PoP Projects

This funding stream is intended to allow researchers working in other disciplines to enter the field of prion research and supports new approaches into prion research.

The Prion Institute is currently supporting the following Proof of Principle projects:

Competition Round 4 (December 2007)

Research Lead: Dr.Ted Allison, University of Alberta
Project: “Investigating prion protein function in the zebrafish genetic model”

The zebrafish is recognized internationally an inexpensive model of neurodegenerative disease, as the genes of zebrafish can be readily manipulated within individual cell types, allowing researchers to create CWD prion-infectible fish. To cross the species barrier (as mice are not infectible with CWD prions from deer), the team's engineering of zebrafish includes disrupting the fish's PrP-C gene and replacing it with the PrP-C gene from deer. They will also manipulate various portions of the deer PrP gene and investigate how these mutations affect the functions of PrP in neurodegenerative disease. This basic understanding is critical to design of effective intervention and monitoring in prion disease progression. Prion-infectible fish will be used to monitor for the presence of prions and to as an efficient primary screen for therapeutic drugs. The end goals are to identify targets of prion disease treatment and environmental monitoring.

Funding: $200,000

 

Research Lead: Dr. David Coltman, University of Alberta
Project: “Mapping CWD genes in wild deer”

The key to managing CWD in wild and farmed deer is a better understanding of the risk factors in disease transmission and progression. One way to accomplish this is by identifying genes for CWD susceptibility; another is to study genetic variation in naturally infected and uninfected wild deer using similar methods that are being used to study the genetics of human disease. This project aims to assess the feasibility of using the "association mapping" approach that tests for correlations between marker alleles and disease status to identify disease-susceptibility genes. They will determine how the deer genome is organized by quantifying linkage disequilibrium, and then they will conduct a pilot experiment to test for association between genetic markers and CWD prevalence in matched case/control wild deer using a panel of several hundred microsatellites of predicted chromosomal location.

Funding: $200,000

 

Research Lead: Dr. Christoph Muelling, University of Calgary
Project: “PrPC expression in deer antler velvet, trigeminal nerve, and brainstem nuclei and ganglia lead”

This project aims to detect and quantify PrPC expression in antler velvet at different stages of development and in the innervations trigeminal nerve, brain stem nuclei and ganglia. The hypothesis is that PrPC is expressed in high levels in the densely innervated and highly active antler velvet, in correlation with the developmental stage of antlers and increases towards the terminal stage of antler development. In CWD infected animals this would result in high conversion rates of PrPC to PrPCWD and subsequent high concentrations of PrPCWD in antler velvet before shredding. If the hypothesis is verified, the team plans to look at topography and levels of PrPCWD expression in infected animals in a second project, in an effort to address the larger hypothesis regarding the environmental accumulation of PrPCWD and transmission of CWD in the deer population. The results could contribute to an improved understanding of the pathobiology of CWD, the transmission within deer populations, and ultimately t o a basis for controlling CWD in farmed and wildlife deer in Alberta.

Funding: $173,456

 

Research Lead: Dr. Frederick West, University of Alberta
Project: “Small molecule libraries designed for multivalent binding to PrP(Sc)”

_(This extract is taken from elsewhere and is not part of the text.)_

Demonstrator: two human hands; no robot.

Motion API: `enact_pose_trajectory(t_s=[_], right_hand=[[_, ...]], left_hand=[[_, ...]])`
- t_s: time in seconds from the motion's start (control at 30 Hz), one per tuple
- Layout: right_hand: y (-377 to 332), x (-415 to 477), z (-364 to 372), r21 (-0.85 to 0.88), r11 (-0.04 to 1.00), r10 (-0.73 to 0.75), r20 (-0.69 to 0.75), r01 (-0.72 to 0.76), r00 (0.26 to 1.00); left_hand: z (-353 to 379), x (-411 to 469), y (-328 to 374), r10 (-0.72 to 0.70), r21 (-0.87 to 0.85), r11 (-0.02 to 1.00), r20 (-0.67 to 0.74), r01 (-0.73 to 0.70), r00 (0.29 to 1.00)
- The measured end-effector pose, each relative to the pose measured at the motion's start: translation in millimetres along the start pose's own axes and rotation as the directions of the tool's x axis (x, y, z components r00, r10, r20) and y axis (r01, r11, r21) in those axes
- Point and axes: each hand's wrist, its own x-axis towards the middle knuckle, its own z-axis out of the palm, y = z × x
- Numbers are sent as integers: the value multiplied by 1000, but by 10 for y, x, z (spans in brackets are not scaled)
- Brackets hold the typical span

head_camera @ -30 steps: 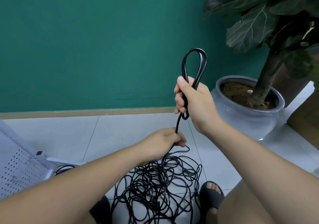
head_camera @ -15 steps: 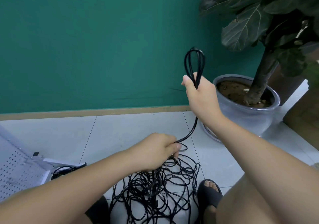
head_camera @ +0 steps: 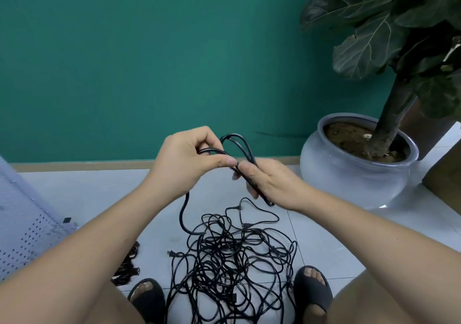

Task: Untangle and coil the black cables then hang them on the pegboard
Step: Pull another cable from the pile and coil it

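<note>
Left hand: the left hand (head_camera: 184, 159) is raised near the middle of the view, its fingers curled, with thumb and forefinger pinching a strand of black cable at its 3 o'clock edge
Right hand: the right hand (head_camera: 272, 184) is just at 4 o'clock of the left one, thumb tips almost touching; its fingers are curled under a bunch of loops and the thumb presses on top of them
Coiled cable: the coiled cable (head_camera: 240, 145) is a few narrow loops held between both hands, the looped end sticking out at 12 o'clock above the thumbs, the other end leaving the right palm towards 5 o'clock
Loose strand: the loose strand (head_camera: 183, 214) drops from under the left hand towards 6 o'clock, bends and runs into the heap below
Cable tangle: the cable tangle (head_camera: 237, 261) lies on the tiled floor (head_camera: 99, 194) at 6 o'clock of the hands, between two feet in dark slippers (head_camera: 314, 292); a plug (head_camera: 171, 253) lies at its 9 o'clock edge
Pegboard: the white pegboard (head_camera: 22, 224) lies at 8 o'clock of the view, well apart from the hands; whether it is flat or tilted I cannot tell
Dark bundle: a dark bundle (head_camera: 127, 266) lies on the floor between pegboard and tangle; too blurred to name
Surroundings: green wall (head_camera: 124, 61) at 12 o'clock; a grey plant pot (head_camera: 349, 179) with a fiddle-leaf plant (head_camera: 369, 39) at 2 to 3 o'clock
</note>
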Motion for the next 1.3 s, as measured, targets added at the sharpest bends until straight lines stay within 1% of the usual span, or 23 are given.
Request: enact_pose_trajectory(t_s=[0.03,0.1,0.17,0.23,0.3,0.4,0.5,0.6,0.67,0.73,0.83,0.97,1.03,1.1,1.17,1.23,1.3], right_hand=[[-50,-32,42,2,1000,-26,50,26,998],[-112,-64,124,6,1000,-26,134,26,991],[-141,-81,198,3,1000,-9,167,8,986],[-141,-89,246,-4,1000,-25,112,26,993],[-148,-92,256,0,999,-42,23,42,999],[-175,-75,255,19,998,-53,-58,54,997],[-191,-88,258,53,996,-65,-107,71,992],[-185,-65,282,62,997,-45,-120,53,992],[-179,-34,309,52,998,-28,-108,34,994],[-187,6,321,38,999,9,-61,-7,998],[-230,49,376,119,988,93,25,-95,995],[-324,73,482,155,987,30,32,-35,999],[-346,82,494,177,982,64,42,-70,997],[-357,93,474,176,973,140,43,-146,989],[-374,106,455,183,967,176,31,-179,984],[-381,127,437,219,959,185,8,-182,983],[-375,133,411,299,936,190,11,-185,982]], left_hand=[[-9,-15,19,10,5,1000,-13,-10,1000],[-1,-48,53,37,12,999,-37,-36,999],[13,-71,74,88,45,995,-69,-85,994],[24,-55,60,155,79,986,-124,-146,980],[46,-25,31,173,50,985,-171,-166,970],[83,0,1,124,-49,989,-205,-137,971],[55,29,15,7,-197,980,-146,-36,989],[101,24,44,-91,-308,949,-95,58,991],[178,22,52,-131,-387,918,-94,85,987],[248,29,74,-174,-454,884,-105,108,979],[334,46,113,-261,-527,833,-106,168,960],[465,67,184,-357,-630,742,-81,230,931],[475,97,208,-379,-670,705,-76,234,922],[445,142,206,-388,-707,668,-63,233,920],[411,186,196,-384,-724,650,-54,229,922],[397,213,182,-371,-716,664,-64,216,926],[380,227,159,-326,-671,716,-74,195,942]])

This project intends to synthesize novel organic molecules that are explicitly designed to attach tightly to infectious prion particles by taking advantage of their "multimeric" structure. These molecules could have several important uses. First, they could aid in the structural analysis of the infectious form of the prion protein. If the organic binders stabilized one particular type of cluster, it might lend itself to the traditional tools of structural biology. Second, these molecules could be used for the detection of infectious prion protein if a fluorescent "reporter" group is also attached. Finally, tightly binding compounds may inhibit the transmission of prion diseases by preventing interaction between the infectious particles and normally folded prion protein. Such molecules could serve as lead compounds for the eventual development of therapeutic drugs to treat prion diseases.

Funding: $200,000

 

Research Lead: Dr. Gerald Zamponi, University of Calgary
Project:

“Functional interactions between prion proteins and NMDA receptors—a role in prion pathophysiology?”

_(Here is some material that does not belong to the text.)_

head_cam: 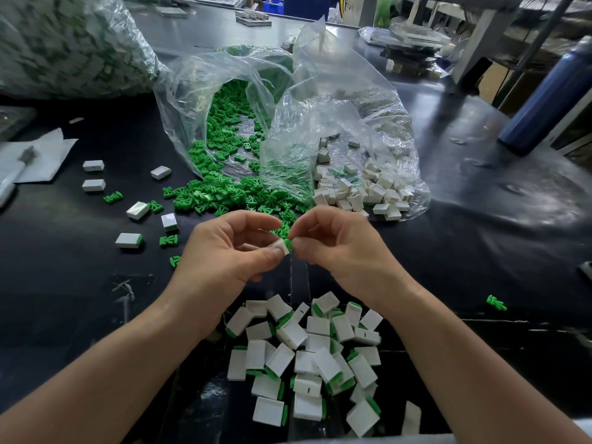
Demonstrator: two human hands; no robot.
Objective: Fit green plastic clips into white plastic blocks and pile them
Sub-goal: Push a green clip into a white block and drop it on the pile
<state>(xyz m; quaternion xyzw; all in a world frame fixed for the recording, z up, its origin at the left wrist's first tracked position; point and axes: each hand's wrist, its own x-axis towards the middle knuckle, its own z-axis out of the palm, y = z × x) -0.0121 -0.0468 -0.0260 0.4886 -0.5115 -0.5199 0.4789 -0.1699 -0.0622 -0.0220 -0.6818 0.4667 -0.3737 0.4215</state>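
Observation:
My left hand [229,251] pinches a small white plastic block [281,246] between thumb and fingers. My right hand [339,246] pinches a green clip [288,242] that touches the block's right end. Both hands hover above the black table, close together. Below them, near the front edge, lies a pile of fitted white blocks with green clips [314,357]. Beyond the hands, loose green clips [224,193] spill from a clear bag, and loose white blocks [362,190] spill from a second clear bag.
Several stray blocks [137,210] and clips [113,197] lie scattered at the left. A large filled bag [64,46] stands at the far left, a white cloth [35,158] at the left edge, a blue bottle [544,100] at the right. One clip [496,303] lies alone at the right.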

Building on preliminary date, this project plans to test the hypothesis that the conversion of native PrP by the infectious form of PrP leads to an unsilencing of NR2D containing receptors, thus raising the susceptibility of glutamate toxicity, and cell death. To test this, they will use a combination of complimentary experimental techniques, including functional studies in primary hippocampal cultures and brain slices, electrophysiology, molecular biology, and the use of PrP and NR2D knockout mice, all of which are established in the principal investigator's laboratory. The team anticipates findings that will provide novel insights into the function of PrP in both health and disease, and may yield novel strategies for interfering with neuronal loss during prion disease.